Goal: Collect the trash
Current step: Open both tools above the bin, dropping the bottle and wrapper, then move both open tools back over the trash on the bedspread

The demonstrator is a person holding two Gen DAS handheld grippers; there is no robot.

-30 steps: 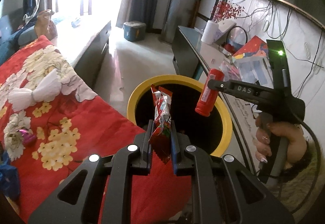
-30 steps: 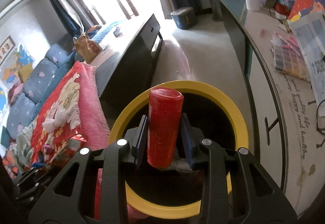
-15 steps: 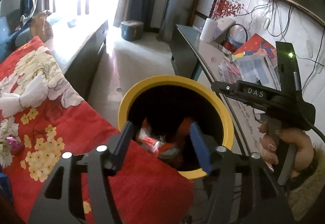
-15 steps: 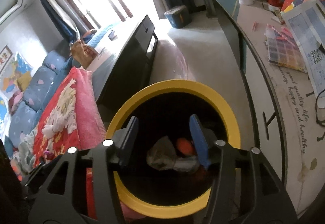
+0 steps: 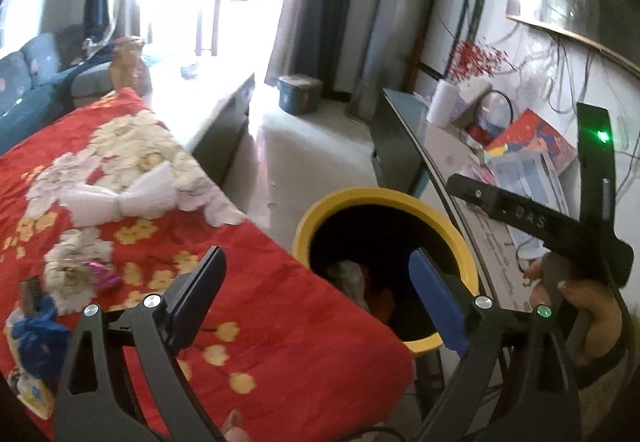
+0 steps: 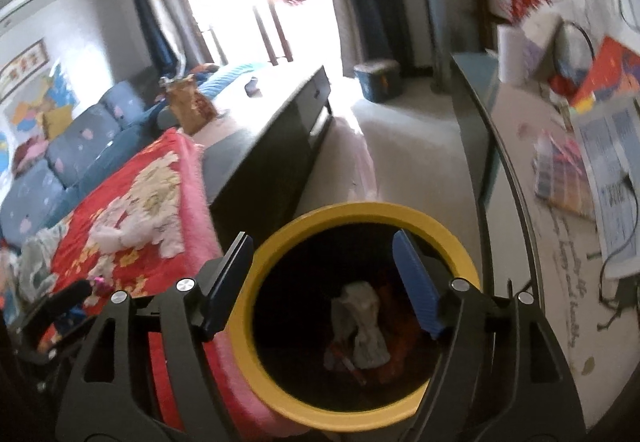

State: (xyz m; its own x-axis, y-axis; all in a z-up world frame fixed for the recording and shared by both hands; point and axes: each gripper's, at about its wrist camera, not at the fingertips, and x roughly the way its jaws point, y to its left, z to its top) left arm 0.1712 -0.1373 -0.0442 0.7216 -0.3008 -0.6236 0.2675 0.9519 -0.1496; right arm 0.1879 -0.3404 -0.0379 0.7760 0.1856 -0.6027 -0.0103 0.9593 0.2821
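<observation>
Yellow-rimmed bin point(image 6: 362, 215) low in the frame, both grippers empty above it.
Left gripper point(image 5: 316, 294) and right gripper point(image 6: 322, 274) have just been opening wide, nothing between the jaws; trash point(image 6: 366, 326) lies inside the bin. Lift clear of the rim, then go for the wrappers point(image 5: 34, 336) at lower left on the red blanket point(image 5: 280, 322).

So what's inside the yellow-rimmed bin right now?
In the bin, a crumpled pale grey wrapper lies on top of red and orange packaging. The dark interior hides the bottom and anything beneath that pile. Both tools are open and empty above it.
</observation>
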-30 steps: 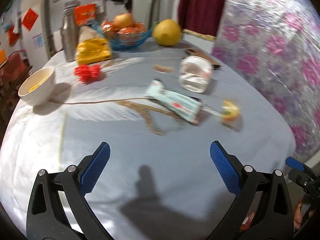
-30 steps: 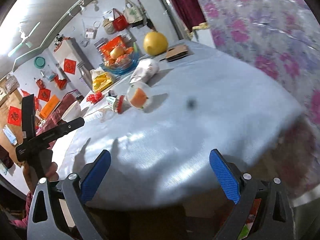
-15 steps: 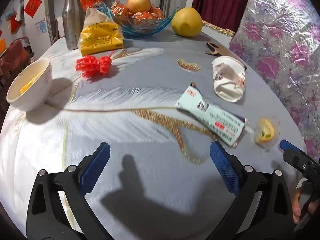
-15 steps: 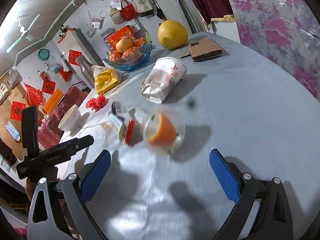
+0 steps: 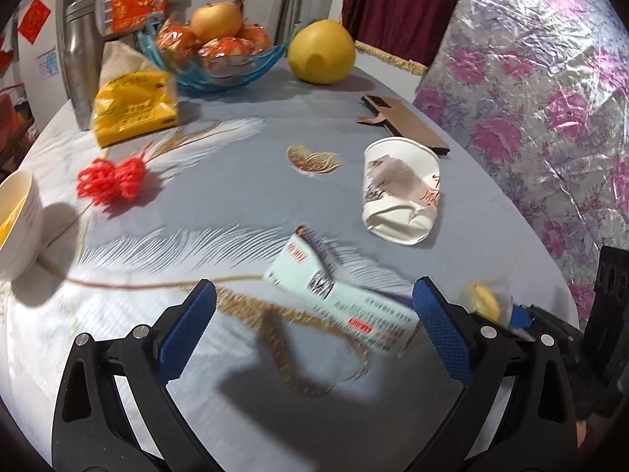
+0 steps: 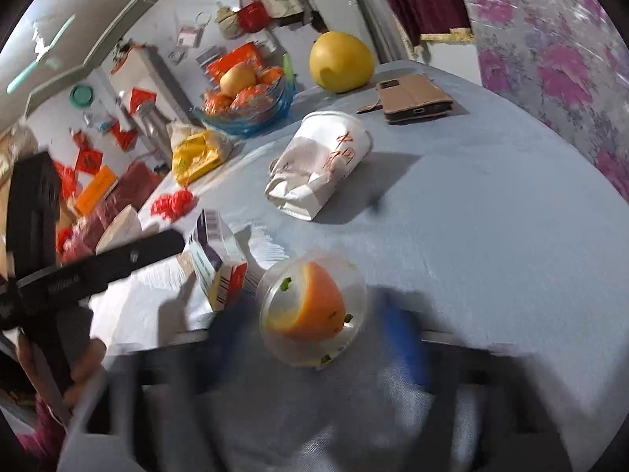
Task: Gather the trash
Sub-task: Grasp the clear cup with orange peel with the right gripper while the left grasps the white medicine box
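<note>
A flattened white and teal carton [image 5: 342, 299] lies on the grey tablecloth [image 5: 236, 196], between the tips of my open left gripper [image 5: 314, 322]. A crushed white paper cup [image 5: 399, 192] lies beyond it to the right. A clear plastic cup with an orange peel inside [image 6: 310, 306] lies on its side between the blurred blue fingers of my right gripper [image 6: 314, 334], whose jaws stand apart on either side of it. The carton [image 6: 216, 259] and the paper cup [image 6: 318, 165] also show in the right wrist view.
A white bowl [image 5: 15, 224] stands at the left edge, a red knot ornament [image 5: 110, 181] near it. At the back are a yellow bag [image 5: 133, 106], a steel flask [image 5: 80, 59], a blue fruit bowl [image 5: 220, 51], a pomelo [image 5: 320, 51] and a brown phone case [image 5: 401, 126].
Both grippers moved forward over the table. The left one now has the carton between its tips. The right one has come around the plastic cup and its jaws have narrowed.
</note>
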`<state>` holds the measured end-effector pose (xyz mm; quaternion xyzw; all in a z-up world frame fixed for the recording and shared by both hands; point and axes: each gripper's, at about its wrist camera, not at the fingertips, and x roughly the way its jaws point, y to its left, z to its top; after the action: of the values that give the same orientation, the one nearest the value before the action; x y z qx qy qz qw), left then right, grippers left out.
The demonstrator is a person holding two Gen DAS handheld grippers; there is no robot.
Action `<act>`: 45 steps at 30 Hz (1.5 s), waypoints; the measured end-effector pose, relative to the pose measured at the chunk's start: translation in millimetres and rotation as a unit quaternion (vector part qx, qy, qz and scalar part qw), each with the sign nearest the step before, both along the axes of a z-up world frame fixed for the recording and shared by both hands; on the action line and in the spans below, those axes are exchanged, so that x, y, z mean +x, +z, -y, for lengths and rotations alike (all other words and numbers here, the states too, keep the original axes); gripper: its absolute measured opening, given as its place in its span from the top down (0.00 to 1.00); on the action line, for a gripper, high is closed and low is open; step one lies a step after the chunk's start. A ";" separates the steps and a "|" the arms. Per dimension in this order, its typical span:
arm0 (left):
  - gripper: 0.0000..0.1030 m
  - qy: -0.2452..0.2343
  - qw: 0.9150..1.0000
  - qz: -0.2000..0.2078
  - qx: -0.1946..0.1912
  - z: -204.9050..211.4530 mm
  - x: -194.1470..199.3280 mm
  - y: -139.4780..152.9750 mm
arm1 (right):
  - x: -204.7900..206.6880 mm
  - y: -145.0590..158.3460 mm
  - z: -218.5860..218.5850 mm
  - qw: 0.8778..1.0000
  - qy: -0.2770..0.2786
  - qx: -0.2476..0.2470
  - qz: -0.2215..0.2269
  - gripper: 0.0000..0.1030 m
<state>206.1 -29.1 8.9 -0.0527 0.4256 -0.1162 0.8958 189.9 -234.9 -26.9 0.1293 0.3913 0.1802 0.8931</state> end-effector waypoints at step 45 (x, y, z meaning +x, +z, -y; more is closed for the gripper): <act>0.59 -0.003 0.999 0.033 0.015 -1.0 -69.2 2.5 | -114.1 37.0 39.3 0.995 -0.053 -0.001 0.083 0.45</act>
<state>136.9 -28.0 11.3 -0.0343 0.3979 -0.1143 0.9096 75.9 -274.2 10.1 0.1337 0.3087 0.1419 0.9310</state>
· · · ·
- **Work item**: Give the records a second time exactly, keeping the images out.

- **Response to this exercise**:
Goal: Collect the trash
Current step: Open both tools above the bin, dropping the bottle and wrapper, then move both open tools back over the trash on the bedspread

The demonstrator is a person holding two Gen DAS handheld grippers; there is no robot.

-30 steps: 
-30 steps: 
-15 steps: 
-15 steps: 
+0 steps: 
+0 steps: 

State: (xyz m; its own x-axis, y-axis; all in a z-up world frame fixed for the recording and shared by both hands; point and axes: each gripper's, at about its wrist camera, not at the fingertips, and x roughly the way its jaws point, y to its left, z to its top) left arm 0.1712 -0.1373 -0.0442 0.7216 -0.3008 -0.6236 0.2675 0.9519 -0.1496; right arm 0.1879 -0.3404 -0.0379 0.7760 0.1856 -0.6027 -0.0103 0.9593 0.2821
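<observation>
Yellow-rimmed bin point(image 6: 362, 215) low in the frame, both grippers empty above it.
Left gripper point(image 5: 316, 294) and right gripper point(image 6: 322, 274) have just been opening wide, nothing between the jaws; trash point(image 6: 366, 326) lies inside the bin. Lift clear of the rim, then go for the wrappers point(image 5: 34, 336) at lower left on the red blanket point(image 5: 280, 322).

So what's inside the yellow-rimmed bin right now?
In the bin, a crumpled pale grey wrapper lies on top of red and orange packaging. The dark interior hides the bottom and anything beneath that pile. Both tools are open and empty above it.
</observation>
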-30 steps: 
-30 steps: 
-15 steps: 
-15 steps: 
+0 steps: 
+0 steps: 
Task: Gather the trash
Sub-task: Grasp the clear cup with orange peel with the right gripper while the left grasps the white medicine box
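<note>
A flattened white and teal carton [image 5: 342, 299] lies on the grey tablecloth [image 5: 236, 196], between the tips of my open left gripper [image 5: 314, 322]. A crushed white paper cup [image 5: 399, 192] lies beyond it to the right. A clear plastic cup with an orange peel inside [image 6: 310, 306] lies on its side between the blurred blue fingers of my right gripper [image 6: 314, 334], whose jaws stand apart on either side of it. The carton [image 6: 216, 259] and the paper cup [image 6: 318, 165] also show in the right wrist view.
A white bowl [image 5: 15, 224] stands at the left edge, a red knot ornament [image 5: 110, 181] near it. At the back are a yellow bag [image 5: 133, 106], a steel flask [image 5: 80, 59], a blue fruit bowl [image 5: 220, 51], a pomelo [image 5: 320, 51] and a brown phone case [image 5: 401, 126].
Both grippers moved forward over the table. The left one now has the carton between its tips. The right one has come around the plastic cup and its jaws have narrowed.
</note>
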`<state>` holds the measured end-effector pose (xyz mm; quaternion xyzw; all in a z-up world frame fixed for the recording and shared by both hands; point and axes: each gripper's, at about its wrist camera, not at the fingertips, and x roughly the way its jaws point, y to its left, z to its top; after the action: of the values that give the same orientation, the one nearest the value before the action; x y z qx qy qz qw), left then right, grippers left out.
The demonstrator is a person holding two Gen DAS handheld grippers; there is no robot.
Action `<act>`: 45 steps at 30 Hz (1.5 s), waypoints; the measured end-effector pose, relative to the pose measured at the chunk's start: translation in millimetres and rotation as a unit quaternion (vector part qx, qy, qz and scalar part qw), each with the sign nearest the step before, both along the axes of a z-up world frame fixed for the recording and shared by both hands; on the action line and in the spans below, those axes are exchanged, so that x, y, z mean +x, +z, -y, for lengths and rotations alike (all other words and numbers here, the states too, keep the original axes); gripper: its absolute measured opening, given as its place in its span from the top down (0.00 to 1.00); on the action line, for a gripper, high is closed and low is open; step one lies a step after the chunk's start. A ";" separates the steps and a "|" the arms. Per dimension in this order, its typical span:
arm0 (left):
  - gripper: 0.0000..0.1030 m
  - qy: -0.2452..0.2343
  - qw: 0.9150..1.0000
  - qz: -0.2000..0.2078
  - qx: -0.1946..0.1912
  - z: -204.9050..211.4530 mm
  - x: -194.1470..199.3280 mm
  - y: -139.4780..152.9750 mm
arm1 (right):
  - x: -204.7900..206.6880 mm
  - y: -145.0590..158.3460 mm
  - z: -218.5860..218.5850 mm
  - qw: 0.8778..1.0000
  - qy: -0.2770..0.2786
  - qx: -0.2476..0.2470
  - qz: -0.2215..0.2269
  - gripper: 0.0000..0.1030 m
<state>206.1 -29.1 8.9 -0.0527 0.4256 -0.1162 0.8958 189.9 -234.9 -26.9 0.1293 0.3913 0.1802 0.8931</state> end-effector waypoints at step 45 (x, y, z meaning +x, +z, -y; more is closed for the gripper): <act>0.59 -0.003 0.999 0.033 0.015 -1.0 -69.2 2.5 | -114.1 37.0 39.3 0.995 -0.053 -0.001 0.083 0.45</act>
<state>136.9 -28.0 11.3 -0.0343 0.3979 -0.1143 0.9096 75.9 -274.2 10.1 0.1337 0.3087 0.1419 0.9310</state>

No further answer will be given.